In this procedure the incision is cut within the skin that covers the tophus. After that, the tophus is then removed. In the rare case of joint injuries or joint replacement surgery, it may be thought of as.

Kidney stones

If you’ve got kidney stones that are less five millimeters (mm) (mm), your physician might suggest that you drink plenty of fluids and to take pain medication over-the-counter until the stones are gone.

Kidney stones that measure 5 millimeters or greater are more likely to be cleared by themselves. Certain doctors prescribe medicines like Tamsulosin (Flomax) in order to relax your muscles in the urinary tract. This may make it less painful and easier to eliminate the stones.

Other techniques might be needed. Extracorporeal show wave lithotripsy can be an non-invasive procedure in which ultrasound energy, or shock waves, are passed into your skin towards your kidney stones. These shock waves split up the massive stone down into pieces, which allow it to pass more easily through the urinary tract.

If the size of the stones is greater than 10 millimeters they may require you to have them removed surgically.

Ureteroscopic surgery can be performed through the passage of a 2mm scope through the urinary tract. It passes through your bladder, and then directly into your ureters that are the tubes that connect your kidneys and your bladder.

Your surgeon may then carry out the stone extraction. If the stones have to be cut up first, stents could be put in place to help your urine flow. This will ease discomfort and help keep the ureters dilate so that it is easier to get rid of dissolving or fragmented stones.

Hyperuricemia diet

Certain diet changes can help reduce the amount of uric acid present in your blood. If your hyperuricemia can be linked to gout, diet changes could reduce the risk of developing gout and help slow the development of joint injuries.

If you think that changing your diet might be beneficial, talk to your physician. They can assist you in determining whether this is the right option for you.

If you decide to alter your diet, it is recommended that you adhere to your physician’s recommended treatment plan. Changes in diet shouldn’t be considered as a primary treatment.

Be aware that uric acids are created when purines are broken into pieces in your body. While purine is naturally occurring however, it’s also found in certain food items. It is possible to avoid these foods. beneficial.

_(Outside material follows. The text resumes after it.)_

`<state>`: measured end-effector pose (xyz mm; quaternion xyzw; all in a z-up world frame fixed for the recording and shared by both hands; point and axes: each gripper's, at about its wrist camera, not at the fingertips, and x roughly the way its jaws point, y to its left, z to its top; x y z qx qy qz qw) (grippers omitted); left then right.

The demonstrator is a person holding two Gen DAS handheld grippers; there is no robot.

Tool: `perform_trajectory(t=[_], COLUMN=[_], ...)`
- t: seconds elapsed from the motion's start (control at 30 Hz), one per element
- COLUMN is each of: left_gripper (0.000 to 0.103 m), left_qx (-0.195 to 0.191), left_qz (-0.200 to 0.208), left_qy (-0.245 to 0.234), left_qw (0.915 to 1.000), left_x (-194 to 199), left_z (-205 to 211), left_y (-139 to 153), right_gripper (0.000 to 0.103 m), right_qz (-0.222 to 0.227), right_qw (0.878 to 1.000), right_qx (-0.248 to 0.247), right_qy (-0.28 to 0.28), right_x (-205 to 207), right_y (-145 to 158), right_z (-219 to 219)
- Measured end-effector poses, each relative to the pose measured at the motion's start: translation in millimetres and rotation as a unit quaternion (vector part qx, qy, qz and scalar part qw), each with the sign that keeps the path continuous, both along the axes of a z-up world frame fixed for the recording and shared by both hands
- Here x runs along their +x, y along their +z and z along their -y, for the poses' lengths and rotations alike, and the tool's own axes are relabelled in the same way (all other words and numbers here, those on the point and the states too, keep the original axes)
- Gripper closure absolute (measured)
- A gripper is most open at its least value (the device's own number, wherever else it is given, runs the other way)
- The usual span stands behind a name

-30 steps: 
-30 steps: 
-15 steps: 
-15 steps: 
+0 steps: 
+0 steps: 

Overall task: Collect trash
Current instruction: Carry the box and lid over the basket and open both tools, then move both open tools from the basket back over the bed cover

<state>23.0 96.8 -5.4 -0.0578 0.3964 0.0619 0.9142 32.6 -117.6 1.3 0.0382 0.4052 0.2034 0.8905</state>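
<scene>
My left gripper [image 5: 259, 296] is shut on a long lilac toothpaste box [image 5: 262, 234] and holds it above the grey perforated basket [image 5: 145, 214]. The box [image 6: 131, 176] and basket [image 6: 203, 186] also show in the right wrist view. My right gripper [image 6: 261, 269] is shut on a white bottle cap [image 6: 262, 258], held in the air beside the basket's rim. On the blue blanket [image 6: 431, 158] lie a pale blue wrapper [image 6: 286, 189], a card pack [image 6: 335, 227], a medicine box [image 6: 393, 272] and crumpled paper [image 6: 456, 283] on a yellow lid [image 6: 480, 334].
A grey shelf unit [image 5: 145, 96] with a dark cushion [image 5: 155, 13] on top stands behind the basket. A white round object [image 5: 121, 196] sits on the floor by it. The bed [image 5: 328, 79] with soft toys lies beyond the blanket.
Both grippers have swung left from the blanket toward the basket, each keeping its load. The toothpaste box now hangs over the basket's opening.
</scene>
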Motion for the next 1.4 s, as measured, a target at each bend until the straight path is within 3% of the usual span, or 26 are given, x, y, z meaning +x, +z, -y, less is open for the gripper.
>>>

As well as reducing the presence of purines, it is recommended to consume more fluids, particularly water. Drinking enough water has been linked to fewer attacks of gout. The general rule would be to consume eight glasses of 8 ounces every day. Consult your physician about how much you need to drink.

Also, you should be active and keep your weight in a healthy range. Your doctor will provide suggestions that are best suited to your requirements.

Bottom line

If you are suffering from hyperuricemia that is symptomatic eating habits and lifestyle changes will help reduce uric acids concentrations in blood.

If the levels of uric acids aren’t kept in check then you’re at risk of becoming:

  • chronic Gout
  • kidney problems
  • hypertension
  • diabetes
  • metabolic disorder

It is important to follow your doctor’s guidelines to avoid the development of chronic medical ailments.